[WHAT YOU NEED TO DO]
Each line of the material must be returned exactly.

[INFORMATION PROVIDED]
○ ○ ○ ○ ○
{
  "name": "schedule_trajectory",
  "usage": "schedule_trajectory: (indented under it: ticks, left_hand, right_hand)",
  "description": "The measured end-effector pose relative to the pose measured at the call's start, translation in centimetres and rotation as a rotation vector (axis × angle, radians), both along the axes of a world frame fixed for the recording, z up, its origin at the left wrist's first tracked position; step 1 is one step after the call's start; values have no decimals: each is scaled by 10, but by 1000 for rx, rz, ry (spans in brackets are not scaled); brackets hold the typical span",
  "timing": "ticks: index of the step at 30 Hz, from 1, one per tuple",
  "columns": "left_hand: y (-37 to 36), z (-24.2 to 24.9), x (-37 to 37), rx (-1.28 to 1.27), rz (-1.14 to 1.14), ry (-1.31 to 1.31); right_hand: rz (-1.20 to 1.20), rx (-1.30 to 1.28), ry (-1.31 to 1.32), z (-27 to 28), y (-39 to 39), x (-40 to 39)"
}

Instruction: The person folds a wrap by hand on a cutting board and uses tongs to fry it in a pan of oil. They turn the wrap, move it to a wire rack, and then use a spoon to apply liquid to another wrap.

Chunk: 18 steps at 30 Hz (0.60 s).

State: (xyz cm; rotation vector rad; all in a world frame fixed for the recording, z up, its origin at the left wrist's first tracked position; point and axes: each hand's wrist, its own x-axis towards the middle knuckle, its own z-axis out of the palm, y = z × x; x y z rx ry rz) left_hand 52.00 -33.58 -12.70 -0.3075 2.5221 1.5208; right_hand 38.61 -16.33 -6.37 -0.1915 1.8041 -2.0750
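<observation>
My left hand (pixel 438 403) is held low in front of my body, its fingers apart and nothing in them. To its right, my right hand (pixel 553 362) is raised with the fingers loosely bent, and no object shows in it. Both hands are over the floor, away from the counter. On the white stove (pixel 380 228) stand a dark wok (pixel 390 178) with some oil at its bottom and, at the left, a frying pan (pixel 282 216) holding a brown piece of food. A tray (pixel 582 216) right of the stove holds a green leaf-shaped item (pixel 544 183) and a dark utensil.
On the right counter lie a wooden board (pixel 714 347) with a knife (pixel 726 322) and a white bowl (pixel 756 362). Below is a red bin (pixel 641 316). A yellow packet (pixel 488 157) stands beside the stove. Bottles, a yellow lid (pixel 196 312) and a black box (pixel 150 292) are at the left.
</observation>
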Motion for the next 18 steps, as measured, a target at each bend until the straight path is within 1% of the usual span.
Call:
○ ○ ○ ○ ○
[PROBLEM SOLUTION]
{
  "name": "schedule_trajectory",
  "usage": "schedule_trajectory: (indented under it: ticks, left_hand, right_hand)",
  "description": "The measured end-effector pose relative to the pose measured at the call's start, translation in centimetres and rotation as a rotation vector (axis × angle, radians), both along the axes of a world frame fixed for the recording, z up, its origin at the left wrist's first tracked position; step 1 is one step after the call's start; values have no decimals: each is scaled by 10, but by 1000 for rx, rz, ry (spans in brackets are not scaled); brackets hold the typical span",
  "timing": "ticks: index of the step at 30 Hz, from 1, one per tuple",
  "columns": "left_hand: y (-37 to 36), z (-24.2 to 24.9), x (-37 to 37), rx (-1.28 to 1.27), rz (-1.14 to 1.14), ry (-1.31 to 1.31); right_hand: rz (-1.20 to 1.20), rx (-1.30 to 1.28), ry (-1.31 to 1.32), z (-27 to 28), y (-39 to 39), x (-40 to 39)"
}

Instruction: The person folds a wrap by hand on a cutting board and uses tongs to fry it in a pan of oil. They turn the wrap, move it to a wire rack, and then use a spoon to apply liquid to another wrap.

Chunk: 18 steps at 30 Hz (0.60 s).

State: (xyz cm; rotation vector rad; all in a world frame fixed for the recording, z up, its origin at the left wrist's first tracked position; point and axes: each hand's wrist, its own x-axis towards the middle knuckle, its own z-axis out of the palm, y = z × x; x y z rx ry rz) left_hand 52.00 -33.58 -12.70 -0.3075 2.5221 1.5208; right_hand 38.61 -16.33 -6.37 -0.1915 1.8041 -2.0750
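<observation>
My left hand (pixel 438 403) is held low in front of my body, its fingers apart and nothing in them. To its right, my right hand (pixel 553 362) is raised with the fingers loosely bent, and no object shows in it. Both hands are over the floor, away from the counter. On the white stove (pixel 380 228) stand a dark wok (pixel 390 178) with some oil at its bottom and, at the left, a frying pan (pixel 282 216) holding a brown piece of food. A tray (pixel 582 216) right of the stove holds a green leaf-shaped item (pixel 544 183) and a dark utensil.
On the right counter lie a wooden board (pixel 714 347) with a knife (pixel 726 322) and a white bowl (pixel 756 362). Below is a red bin (pixel 641 316). A yellow packet (pixel 488 157) stands beside the stove. Bottles, a yellow lid (pixel 196 312) and a black box (pixel 150 292) are at the left.
</observation>
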Motion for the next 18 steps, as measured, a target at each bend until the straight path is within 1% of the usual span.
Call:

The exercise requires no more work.